BHP Group Ltd. is warning U.S. President Donald Trump’s tariff spree could trigger a global economic slowdown and challenge trade flows, as the world’s biggest miner posted a solid quarterly production performance for key commodities including copper and iron ore.
“Despite the limited direct impact of tariffs on BHP, the implication of slower economic growth and a fragmented trading environment could be more significant,” Chief Executive Officer Mike Henry said in a statement Thursday. “China’s ability to shift toward a consumption-led economy and for trade flows to adapt to the new environment will be key to sustaining the global outlook.”
The global commodities market has been one of the sectors most exposed to the fallout from Trump’s burgeoning trade war. That could complicate Henry’s agenda to grow BHP’s holdings of what he calls “future facing commodities” — copper and potash. The drive has been backed by revenue derived from the miner’s long-standing iron ore business, which still accounts for more than half of its earnings.

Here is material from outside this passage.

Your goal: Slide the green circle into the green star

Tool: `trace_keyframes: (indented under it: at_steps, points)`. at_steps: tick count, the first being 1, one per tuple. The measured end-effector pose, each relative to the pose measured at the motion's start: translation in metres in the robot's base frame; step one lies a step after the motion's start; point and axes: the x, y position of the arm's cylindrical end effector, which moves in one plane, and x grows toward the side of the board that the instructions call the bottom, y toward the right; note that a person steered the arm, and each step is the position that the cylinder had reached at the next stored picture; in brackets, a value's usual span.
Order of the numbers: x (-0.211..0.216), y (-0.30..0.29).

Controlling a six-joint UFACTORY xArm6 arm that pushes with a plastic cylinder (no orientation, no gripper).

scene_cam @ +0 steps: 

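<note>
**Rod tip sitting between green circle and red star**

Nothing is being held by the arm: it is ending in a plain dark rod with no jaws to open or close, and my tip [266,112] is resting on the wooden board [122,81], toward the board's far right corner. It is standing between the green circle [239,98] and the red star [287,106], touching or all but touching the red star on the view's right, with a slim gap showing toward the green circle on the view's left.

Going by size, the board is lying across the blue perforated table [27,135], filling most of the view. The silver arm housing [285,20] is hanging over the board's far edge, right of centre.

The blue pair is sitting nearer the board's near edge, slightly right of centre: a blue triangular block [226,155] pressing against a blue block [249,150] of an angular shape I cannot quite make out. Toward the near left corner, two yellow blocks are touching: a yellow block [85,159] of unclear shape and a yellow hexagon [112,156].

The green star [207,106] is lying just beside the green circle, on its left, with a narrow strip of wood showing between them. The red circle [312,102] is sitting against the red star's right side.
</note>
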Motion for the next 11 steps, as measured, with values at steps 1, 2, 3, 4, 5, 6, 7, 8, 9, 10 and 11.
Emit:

BHP’s production of copper in 2025’s first three months climbed 10 per cent, boosted by a ramp of of its Escondida operations in Chile, it said. Meanwhile, output from its Australian iron ore projects was steady at 68.1 million tons, and it kept its full-year guidance for the steel-making material unchanged.
Prices of copper — seen as a global economic bellwether — tumbled from late March as Trump launched his tariff spree, before recovering some losses. Iron ore has been comparatively stable, despite dropping below US$100 a ton during April on concerns of oversupply as Beijing battles with a property crisis and slowing economy.
Henry backed his company to benefit from the turmoil, saying investors will be attracted to its large-scale, low-cost projects. BHP is one of the lowest cost iron ore miners in the world at around $18 a ton, while selling at an average of about $83 to the market during the quarter, according to the filings.
“In the face of global volatility and policy uncertainty, BHP is poised to benefit from a flight to quality with Tier-one assets, industry-leading margins and high-return organic growth opportunities that will underpin value and returns through the cycle,” Henry said.
That doesn’t mean BHP is immune to the challenges facing the mining sector. In February, it slashed its dividend by 31 per cent.
BHP was also impacted by seasonal weather interruptions across its iron ore and coal operations during the period, which is its third quarter. Like peer Rio Tinto Group, it posted lower production quarter-on-quarter in the iron-rich Pilbara region due to severe cyclone events.
Rio reported on Wednesday that iron ore shipments had fallen nine per cent due to cyclones. The impact on BHP’s iron ore operations was comparatively smaller, but it said its coal fields in Queensland were hit by heavy rainfall, with production of the steelmaking fuel down 12 per cent on the previous three months.
Copper and potash
The company has sold off many of its coal assets and exited oil and gas under Henry’s management, turning to copper — used in electrification and key to the energy transition — for its next leg of growth. BHP made a $49 billion bid for Anglo American Plc last year, which ultimately failed.
BHP has a controlling 57.5 per cent interest in the massive Escondida project, which was hit by power outages over the reporting period. Still, it delivered better yields over the three months, driven by higher quality ore.
While its Nickel West business remains in care and maintenance, due to a crash in prices driven by oversupply from Indonesia, it is developing a major potash mine — Jansen —- in Canada, which is set to become a big supplier to the fertilizer market. The project’s first stage is 66 per cent complete, with initial production is scheduled for next year, BHP said.